Smithwick Tribunal: Some witnesses refused to give evidence

Harry Breen and Harry Buchanan
Image caption Harry Breen and Bob Buchanan were murdered by the IRA in 1989

The chairman of a Dublin tribunal investigating allegations of Garda/IRA collusion has expressed his disappointment at a lack of cooperation from some witnesses.

Judge Peter Smithwick presented his interim report to the Irish government on Friday.

In it, he said "a small number of potentially very important witnesses" have refused to give evidence.

The tribunal is investigating the murders of two RUC officers in 1989.

Chief Supt Harry Breen and Supt Bob Buchanan were shot dead by the IRA in south Armagh while returning from a meeting with garda in Dundalk.
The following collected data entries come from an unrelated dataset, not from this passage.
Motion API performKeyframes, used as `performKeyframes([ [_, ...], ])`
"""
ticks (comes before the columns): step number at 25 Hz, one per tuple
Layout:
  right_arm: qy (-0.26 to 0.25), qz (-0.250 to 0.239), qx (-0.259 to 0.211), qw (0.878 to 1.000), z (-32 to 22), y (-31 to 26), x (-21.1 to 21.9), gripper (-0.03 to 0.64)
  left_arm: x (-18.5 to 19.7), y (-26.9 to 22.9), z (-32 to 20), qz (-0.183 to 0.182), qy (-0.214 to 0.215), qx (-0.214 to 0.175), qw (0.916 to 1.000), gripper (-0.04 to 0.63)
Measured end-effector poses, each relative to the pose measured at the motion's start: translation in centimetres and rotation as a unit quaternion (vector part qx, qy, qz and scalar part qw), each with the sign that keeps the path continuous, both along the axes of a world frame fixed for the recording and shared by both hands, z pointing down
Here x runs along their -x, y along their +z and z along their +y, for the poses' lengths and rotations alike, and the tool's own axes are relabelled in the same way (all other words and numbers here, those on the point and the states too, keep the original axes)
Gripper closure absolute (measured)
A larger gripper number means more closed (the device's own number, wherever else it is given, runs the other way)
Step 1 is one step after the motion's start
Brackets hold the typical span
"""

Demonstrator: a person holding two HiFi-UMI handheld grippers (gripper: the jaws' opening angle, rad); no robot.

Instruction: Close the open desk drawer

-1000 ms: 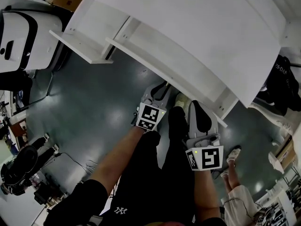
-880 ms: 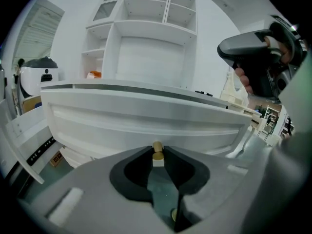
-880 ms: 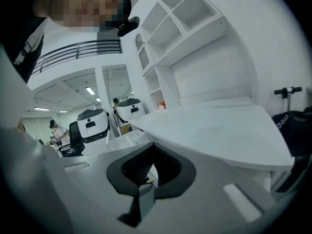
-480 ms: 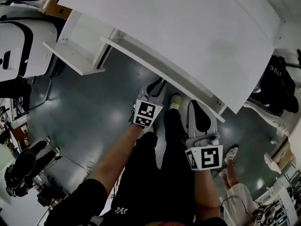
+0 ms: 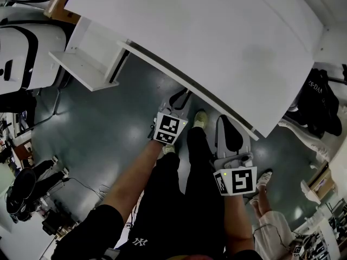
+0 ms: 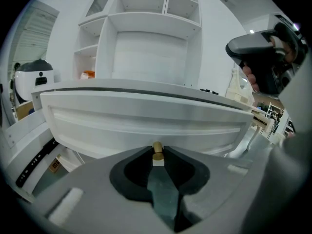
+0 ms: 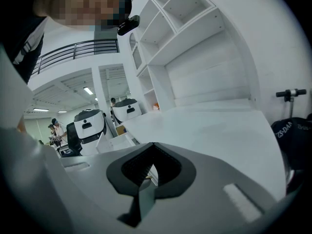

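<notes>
In the head view the white desk [image 5: 206,42] fills the top, and only a thin strip of the drawer [image 5: 179,79] shows under its front edge. My left gripper [image 5: 176,104] is at that front. In the left gripper view the white drawer front [image 6: 146,123] stretches across, and the left gripper [image 6: 157,156] is shut on its small brass knob [image 6: 157,147]. My right gripper [image 5: 227,131] is just right of it, below the desk edge. In the right gripper view the right gripper [image 7: 148,177] is shut with nothing in it, and the desk top lies beyond it.
A second drawer [image 5: 81,69] stands pulled out at the desk's left end. White robots [image 5: 16,42] stand at the far left, and dark clothing [image 5: 320,102] hangs at the right. Another person's feet [image 5: 265,177] are at lower right. White shelving [image 6: 146,33] rises behind the desk.
The drawer has slid in under the desk, from well pulled out to nearly flush. My left gripper moved forward with the knob; the right gripper moved very little.
</notes>
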State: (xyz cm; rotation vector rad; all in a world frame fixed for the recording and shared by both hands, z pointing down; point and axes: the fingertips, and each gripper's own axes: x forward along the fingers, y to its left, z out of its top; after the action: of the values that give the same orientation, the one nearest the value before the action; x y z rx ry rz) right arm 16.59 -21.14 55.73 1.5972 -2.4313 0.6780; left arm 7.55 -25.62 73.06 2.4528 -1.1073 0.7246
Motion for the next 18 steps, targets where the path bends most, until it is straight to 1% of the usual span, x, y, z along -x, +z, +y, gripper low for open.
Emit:
performKeyframes([
  [11,-0.004,-0.001,0.0,1.0,-1.6,-0.4,-1.1,0.595,-1.5,0.0,-2.1,-0.007,0.007,-0.002,1.0,0.523],
  [18,0.0,0.0,0.002,1.0,-2.4,-0.3,-1.9,0.595,-2.0,0.0,-2.9,-0.005,0.009,-0.002,0.9999,0.523],
])
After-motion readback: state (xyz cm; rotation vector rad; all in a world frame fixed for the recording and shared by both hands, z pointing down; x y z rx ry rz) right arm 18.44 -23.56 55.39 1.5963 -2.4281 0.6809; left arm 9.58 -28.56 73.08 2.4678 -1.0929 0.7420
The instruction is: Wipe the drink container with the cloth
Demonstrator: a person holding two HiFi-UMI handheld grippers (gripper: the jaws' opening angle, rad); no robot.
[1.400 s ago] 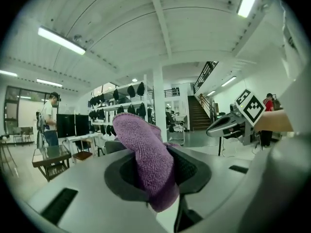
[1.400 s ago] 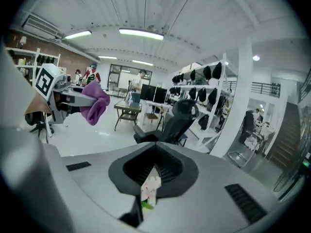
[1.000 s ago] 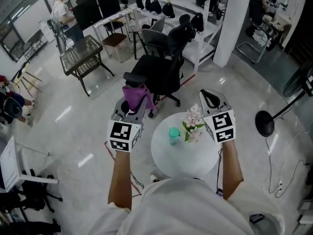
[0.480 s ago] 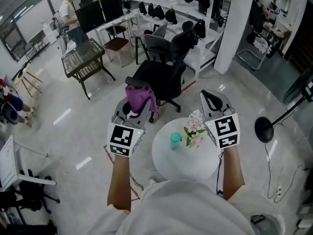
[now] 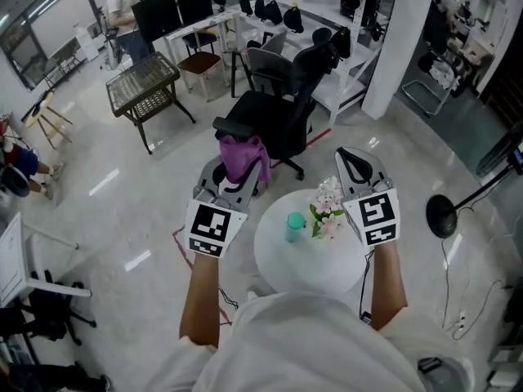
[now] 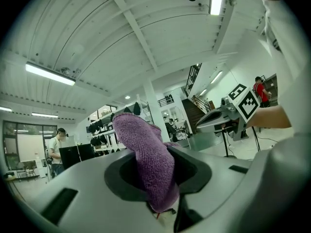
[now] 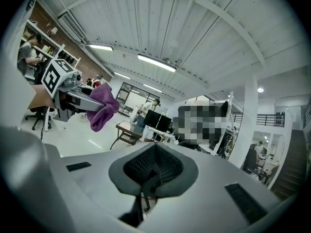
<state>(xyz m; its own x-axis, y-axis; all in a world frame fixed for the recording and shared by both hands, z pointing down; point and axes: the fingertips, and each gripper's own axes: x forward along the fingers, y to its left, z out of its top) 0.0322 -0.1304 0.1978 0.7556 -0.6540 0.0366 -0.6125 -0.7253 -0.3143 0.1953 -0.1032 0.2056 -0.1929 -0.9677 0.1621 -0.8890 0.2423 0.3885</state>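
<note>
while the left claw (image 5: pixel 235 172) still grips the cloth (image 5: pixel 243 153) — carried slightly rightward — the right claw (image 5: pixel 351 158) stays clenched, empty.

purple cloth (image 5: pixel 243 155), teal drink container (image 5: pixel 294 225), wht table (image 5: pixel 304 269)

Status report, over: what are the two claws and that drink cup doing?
Left gripper shut on purple cloth. Right gripper shut, empty. Teal drink container upright on white table, not touched. Flowers stand close beside it.

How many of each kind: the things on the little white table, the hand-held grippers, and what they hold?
Drink container: 1
Flower bunch: 1
Purple cloth: 1
Left hand-held gripper and right hand-held gripper: 2
Total: 5
</note>
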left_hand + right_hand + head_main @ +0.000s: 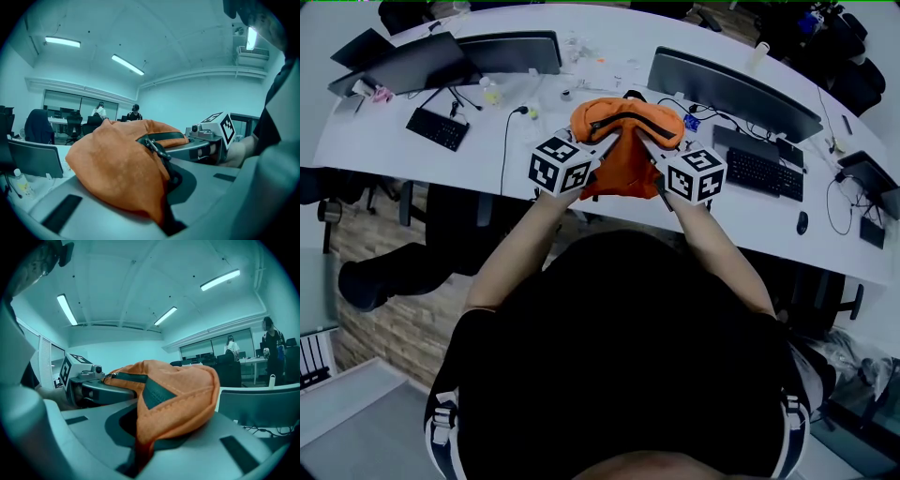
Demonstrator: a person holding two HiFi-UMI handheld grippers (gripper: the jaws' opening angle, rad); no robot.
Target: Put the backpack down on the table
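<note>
An orange backpack point(625, 131) with dark zip trim hangs between my two grippers, over the near edge of the white curved table point(403, 155). My left gripper point(602, 155) is shut on its fabric from the left. From the right, my right gripper point(652, 155) is shut on it too. In the left gripper view the backpack point(117, 164) bulges over the shut jaws point(164, 224), with the right gripper's marker cube point(219, 125) beyond it. In the right gripper view a fold of the backpack point(183, 390) is pinched in the jaws point(136, 462). Whether its bottom touches the table is hidden.
A monitor point(727, 89) and keyboard point(766, 172) stand right of the backpack, with a mouse point(802, 222) near the edge. Another keyboard point(438, 127) and screens point(502, 52) lie to the left. A dark chair point(455, 230) sits under the table. People work at far desks point(101, 110).
</note>
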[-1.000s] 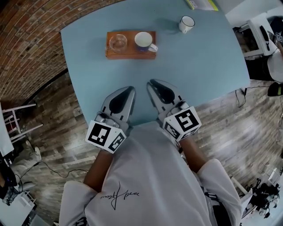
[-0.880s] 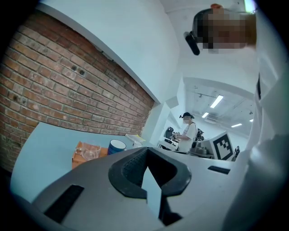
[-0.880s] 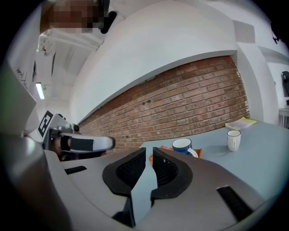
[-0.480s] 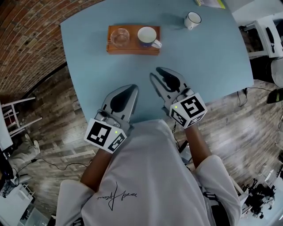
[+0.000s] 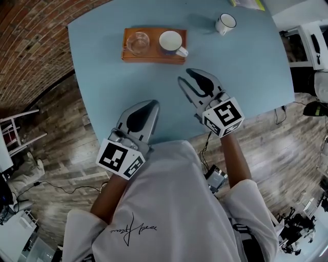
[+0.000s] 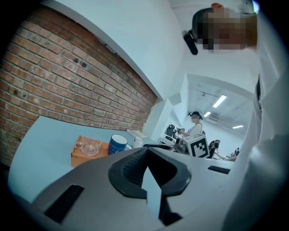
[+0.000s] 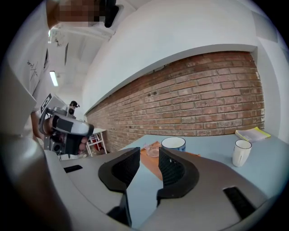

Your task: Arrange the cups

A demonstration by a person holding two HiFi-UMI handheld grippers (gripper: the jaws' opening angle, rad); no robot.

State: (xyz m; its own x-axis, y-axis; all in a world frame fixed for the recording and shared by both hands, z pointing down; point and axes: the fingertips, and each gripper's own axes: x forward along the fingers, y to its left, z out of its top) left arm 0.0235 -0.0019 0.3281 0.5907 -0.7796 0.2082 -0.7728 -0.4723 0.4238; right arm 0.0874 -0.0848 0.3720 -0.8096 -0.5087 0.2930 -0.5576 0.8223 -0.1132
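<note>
Overhead, the head view shows the whole layout: a pale blue surface [image 5: 236, 66] carrying an orange tray [image 5: 154, 55] with a glass cup [image 5: 138, 42] and a blue mug [image 5: 170, 42] side by side on it. A white mug [image 5: 225, 23] stands apart at the far right, near a booklet [image 5: 248, 4] at the edge.

The left gripper [image 5: 152, 104] lies near the person's edge of the surface, well short of the tray. Its own view shows the jaws pressed together on nothing, and beyond them a distant room with people that no other view shows.

The right gripper [image 5: 185, 77] lies nearer the tray, just short of the blue mug. Its own view shows the jaws opening, the right gripper [image 7: 149, 155] empty, with the tray [image 7: 150, 164] and glass cup [image 7: 153, 151] framed in the gap well beyond the pads. The blue mug [image 7: 173, 144] rises just above the right-hand pad, and the white mug [image 7: 241, 152] stands well to the right. Only this view shows the brick wall [image 7: 203, 99] behind the surface.
</note>
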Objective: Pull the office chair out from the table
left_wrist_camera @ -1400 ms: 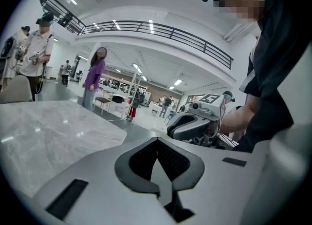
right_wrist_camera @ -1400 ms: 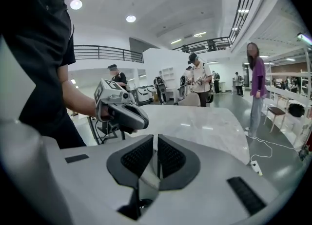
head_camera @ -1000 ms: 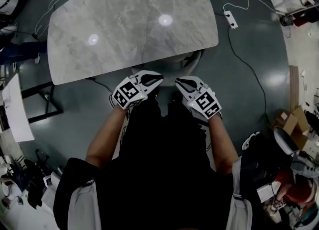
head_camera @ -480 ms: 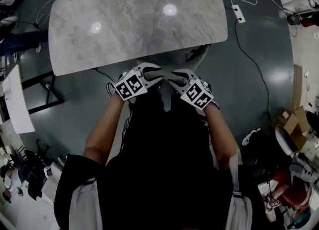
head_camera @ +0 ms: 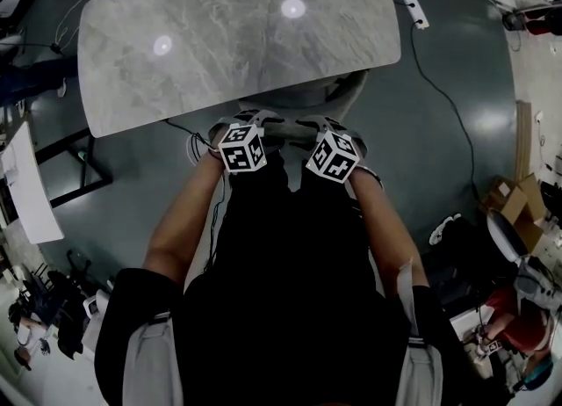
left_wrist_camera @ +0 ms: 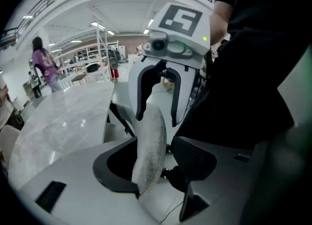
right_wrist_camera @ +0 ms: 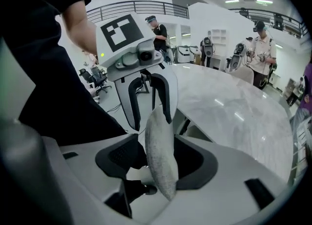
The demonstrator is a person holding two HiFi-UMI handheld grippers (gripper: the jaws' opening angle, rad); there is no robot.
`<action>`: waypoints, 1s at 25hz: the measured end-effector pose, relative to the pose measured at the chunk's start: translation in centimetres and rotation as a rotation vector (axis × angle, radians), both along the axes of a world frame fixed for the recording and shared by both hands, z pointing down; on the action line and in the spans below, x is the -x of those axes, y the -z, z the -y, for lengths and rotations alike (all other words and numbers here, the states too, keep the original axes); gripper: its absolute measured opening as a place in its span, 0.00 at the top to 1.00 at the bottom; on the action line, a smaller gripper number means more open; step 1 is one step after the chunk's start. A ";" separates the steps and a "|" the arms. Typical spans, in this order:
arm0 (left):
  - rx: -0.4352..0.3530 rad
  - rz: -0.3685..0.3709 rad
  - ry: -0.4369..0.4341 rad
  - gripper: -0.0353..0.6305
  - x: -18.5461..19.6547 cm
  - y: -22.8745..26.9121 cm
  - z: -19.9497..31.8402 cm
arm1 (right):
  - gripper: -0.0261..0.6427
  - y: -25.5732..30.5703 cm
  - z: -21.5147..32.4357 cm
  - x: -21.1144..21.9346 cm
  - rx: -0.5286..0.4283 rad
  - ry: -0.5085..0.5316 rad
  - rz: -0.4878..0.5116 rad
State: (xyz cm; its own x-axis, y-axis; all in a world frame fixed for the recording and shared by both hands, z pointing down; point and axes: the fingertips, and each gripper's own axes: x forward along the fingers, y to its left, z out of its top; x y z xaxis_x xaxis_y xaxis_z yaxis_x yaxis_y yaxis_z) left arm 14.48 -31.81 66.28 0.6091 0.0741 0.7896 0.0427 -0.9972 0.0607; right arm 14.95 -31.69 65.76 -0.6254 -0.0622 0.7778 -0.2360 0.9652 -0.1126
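At the near edge of the marble table point(head_camera: 228, 35) the office chair point(head_camera: 307, 101) is pushed in, with only its curved grey back showing just past the tabletop's rim. Both grippers are on that back, side by side and close together, angled down and away toward the table. On the left gripper point(left_wrist_camera: 155, 164) the jaws have just been opening and now stand spread wide. The grey fabric top edge of the chair back point(left_wrist_camera: 151, 141) stands upright between them with a clear gap to the right-hand pad, so nothing is clamped. It's the same on the right gripper point(right_wrist_camera: 161, 163): jaws just been opening, now wide apart, fabric edge between them, no squeeze on it. Each gripper's camera also catches the other gripper straddling that same edge just beyond. In the head view the person's forearms point(head_camera: 180, 228) run back from the grippers to a dark-clothed torso. The floor is dark and glossy. A power strip point(head_camera: 415, 11) on a white cable lies on the floor at the table's far right corner, and cardboard boxes point(head_camera: 511, 202) sit further right. Two light reflections show on the tabletop. Other people point(right_wrist_camera: 258, 39) stand beyond the table's far side.
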 end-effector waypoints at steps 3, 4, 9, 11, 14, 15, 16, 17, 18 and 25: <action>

Judge Smithwick said some witnesses from outside the Republic of Ireland had refused to give evidence, despite being able to avail of a video-link facility in Belfast.

He said he was "particularly disappointed" that the journalist Toby Harnden had refused to come before the tribunal, given the role his book Bandit Country played in reigniting suggestions of collusion.

He also expressed his regret that "British authorities in Northern Ireland intelligence" had "highly relevant and potentially significant" information relating to collusion, but could not agree with the tribunal a method of putting that information into evidence.

The tribunal has heard from 172 witnesses, so far - more than originally envisaged - and new lines of inquiry are still emerging.

In its final phase, the tribunal will hear from a small number of "very significant witnesses", including the three former garda sergeants whose names have been linked with the provisional IRA; and it is hoped a former British Army agent handler, Ian Hurst, will also be able to attend.

John McBurney, solicitor for the Breen family, said: "I find it quite shocking and astonishing that highly relevant and potentially signficant intelligence material, outlined orally to Judge Smithwick and several of his legal term by the British Authorities, is not being produced in a manner by which it can be put in evidence.

"It is an entirely unsatisfactory state of affairs and I call on the British Authorities to take immediate steps to resolve the situation and produce in evidence this important material."